*Aim of the task*: Lines before the one containing "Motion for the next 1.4" are excluded; reproduce that line and all lines after it in the entries below, exactly.

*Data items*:
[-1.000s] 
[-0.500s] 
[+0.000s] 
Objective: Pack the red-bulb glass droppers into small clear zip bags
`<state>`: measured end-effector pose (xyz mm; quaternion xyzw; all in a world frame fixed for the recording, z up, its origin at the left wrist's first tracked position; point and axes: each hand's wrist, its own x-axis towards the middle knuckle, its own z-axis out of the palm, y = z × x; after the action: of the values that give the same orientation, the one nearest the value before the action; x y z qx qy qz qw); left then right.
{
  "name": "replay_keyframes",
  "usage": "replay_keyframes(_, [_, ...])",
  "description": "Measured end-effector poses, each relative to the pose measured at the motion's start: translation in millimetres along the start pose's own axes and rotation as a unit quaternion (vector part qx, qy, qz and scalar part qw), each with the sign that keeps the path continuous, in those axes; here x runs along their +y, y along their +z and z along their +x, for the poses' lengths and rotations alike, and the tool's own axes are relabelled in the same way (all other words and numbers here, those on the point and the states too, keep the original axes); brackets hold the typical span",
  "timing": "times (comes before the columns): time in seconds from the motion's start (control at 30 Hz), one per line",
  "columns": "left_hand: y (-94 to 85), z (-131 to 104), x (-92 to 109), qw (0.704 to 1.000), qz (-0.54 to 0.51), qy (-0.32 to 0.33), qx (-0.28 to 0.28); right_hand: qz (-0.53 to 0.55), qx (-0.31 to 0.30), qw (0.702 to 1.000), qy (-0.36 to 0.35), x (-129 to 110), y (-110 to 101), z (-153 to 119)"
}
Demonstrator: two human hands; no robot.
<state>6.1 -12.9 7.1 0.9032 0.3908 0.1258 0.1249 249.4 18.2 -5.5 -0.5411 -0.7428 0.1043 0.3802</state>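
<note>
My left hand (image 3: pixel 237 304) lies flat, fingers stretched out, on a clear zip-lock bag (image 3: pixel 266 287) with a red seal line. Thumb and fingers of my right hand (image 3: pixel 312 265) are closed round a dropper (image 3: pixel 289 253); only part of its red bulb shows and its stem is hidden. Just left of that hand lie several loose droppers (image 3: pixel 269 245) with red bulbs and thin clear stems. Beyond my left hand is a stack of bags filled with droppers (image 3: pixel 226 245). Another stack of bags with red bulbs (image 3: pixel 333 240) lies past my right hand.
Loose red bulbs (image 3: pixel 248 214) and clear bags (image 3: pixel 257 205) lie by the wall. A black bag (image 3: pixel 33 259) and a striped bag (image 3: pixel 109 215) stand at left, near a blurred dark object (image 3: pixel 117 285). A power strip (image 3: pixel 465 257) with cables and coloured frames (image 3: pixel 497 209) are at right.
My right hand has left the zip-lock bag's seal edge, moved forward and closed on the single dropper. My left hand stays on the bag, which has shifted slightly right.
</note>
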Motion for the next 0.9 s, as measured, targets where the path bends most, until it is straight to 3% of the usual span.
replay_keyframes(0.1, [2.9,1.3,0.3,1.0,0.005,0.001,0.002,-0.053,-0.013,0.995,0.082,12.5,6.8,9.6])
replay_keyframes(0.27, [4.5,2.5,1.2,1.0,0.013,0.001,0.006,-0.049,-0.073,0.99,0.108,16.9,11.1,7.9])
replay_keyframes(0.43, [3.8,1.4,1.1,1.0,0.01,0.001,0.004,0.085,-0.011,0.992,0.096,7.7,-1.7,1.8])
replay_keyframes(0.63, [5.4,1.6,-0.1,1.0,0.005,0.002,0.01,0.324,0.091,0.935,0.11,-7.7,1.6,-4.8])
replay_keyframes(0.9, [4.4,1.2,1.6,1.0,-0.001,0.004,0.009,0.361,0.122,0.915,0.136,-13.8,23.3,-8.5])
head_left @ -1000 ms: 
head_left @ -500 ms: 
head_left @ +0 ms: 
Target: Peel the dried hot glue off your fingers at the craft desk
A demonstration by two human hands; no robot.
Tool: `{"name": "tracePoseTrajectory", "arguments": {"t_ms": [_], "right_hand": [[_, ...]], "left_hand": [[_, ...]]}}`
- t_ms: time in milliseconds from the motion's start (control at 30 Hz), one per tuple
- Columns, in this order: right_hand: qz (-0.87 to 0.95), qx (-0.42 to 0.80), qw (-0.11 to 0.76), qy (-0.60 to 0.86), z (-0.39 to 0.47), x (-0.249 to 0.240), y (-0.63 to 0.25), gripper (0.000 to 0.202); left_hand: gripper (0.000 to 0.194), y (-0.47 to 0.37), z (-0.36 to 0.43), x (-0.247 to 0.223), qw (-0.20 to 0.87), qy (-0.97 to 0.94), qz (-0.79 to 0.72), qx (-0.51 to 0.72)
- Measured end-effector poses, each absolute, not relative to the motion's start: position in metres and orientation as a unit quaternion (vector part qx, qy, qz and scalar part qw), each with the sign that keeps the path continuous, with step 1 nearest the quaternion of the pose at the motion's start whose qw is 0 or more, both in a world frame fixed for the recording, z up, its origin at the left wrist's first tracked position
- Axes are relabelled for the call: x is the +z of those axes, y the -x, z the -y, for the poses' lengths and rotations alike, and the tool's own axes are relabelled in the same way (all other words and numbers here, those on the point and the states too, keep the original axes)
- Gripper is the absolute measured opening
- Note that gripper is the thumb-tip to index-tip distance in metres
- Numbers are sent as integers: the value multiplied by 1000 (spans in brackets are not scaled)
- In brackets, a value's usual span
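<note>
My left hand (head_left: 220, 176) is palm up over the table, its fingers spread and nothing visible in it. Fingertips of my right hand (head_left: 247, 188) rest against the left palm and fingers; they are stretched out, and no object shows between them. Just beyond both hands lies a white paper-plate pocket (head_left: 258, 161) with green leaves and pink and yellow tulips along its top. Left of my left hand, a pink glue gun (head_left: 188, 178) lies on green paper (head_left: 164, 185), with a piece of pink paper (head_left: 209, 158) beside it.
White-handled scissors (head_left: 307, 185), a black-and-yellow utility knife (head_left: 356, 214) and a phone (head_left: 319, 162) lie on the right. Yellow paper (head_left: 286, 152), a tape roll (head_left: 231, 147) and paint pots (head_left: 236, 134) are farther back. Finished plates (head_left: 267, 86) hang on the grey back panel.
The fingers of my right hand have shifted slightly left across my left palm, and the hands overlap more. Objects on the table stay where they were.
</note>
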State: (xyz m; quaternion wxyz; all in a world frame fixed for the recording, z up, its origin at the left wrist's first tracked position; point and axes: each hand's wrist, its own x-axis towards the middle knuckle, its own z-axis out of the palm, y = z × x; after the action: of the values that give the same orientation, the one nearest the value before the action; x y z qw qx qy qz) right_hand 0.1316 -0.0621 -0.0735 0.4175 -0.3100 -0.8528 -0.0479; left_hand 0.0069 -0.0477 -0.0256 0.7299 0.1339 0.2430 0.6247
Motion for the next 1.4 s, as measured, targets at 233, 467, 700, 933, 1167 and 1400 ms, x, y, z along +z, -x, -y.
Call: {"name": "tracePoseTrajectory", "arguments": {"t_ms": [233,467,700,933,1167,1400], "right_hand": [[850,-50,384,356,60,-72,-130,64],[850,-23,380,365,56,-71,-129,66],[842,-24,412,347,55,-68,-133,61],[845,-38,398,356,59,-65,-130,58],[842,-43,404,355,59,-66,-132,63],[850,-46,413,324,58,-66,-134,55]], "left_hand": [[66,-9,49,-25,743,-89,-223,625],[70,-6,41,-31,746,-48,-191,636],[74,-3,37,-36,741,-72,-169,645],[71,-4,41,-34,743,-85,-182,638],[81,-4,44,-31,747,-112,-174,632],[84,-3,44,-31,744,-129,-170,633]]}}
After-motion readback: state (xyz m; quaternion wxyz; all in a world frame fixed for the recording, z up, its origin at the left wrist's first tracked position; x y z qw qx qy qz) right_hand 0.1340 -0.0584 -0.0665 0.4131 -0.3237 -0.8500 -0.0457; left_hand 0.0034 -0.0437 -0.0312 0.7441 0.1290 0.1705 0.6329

*Worked solution*:
Motion for the next 1.4 s, as measured, targets at 233, 467, 700, 933, 1167 and 1400 ms, x, y, z along +z, -x, -y.
Call: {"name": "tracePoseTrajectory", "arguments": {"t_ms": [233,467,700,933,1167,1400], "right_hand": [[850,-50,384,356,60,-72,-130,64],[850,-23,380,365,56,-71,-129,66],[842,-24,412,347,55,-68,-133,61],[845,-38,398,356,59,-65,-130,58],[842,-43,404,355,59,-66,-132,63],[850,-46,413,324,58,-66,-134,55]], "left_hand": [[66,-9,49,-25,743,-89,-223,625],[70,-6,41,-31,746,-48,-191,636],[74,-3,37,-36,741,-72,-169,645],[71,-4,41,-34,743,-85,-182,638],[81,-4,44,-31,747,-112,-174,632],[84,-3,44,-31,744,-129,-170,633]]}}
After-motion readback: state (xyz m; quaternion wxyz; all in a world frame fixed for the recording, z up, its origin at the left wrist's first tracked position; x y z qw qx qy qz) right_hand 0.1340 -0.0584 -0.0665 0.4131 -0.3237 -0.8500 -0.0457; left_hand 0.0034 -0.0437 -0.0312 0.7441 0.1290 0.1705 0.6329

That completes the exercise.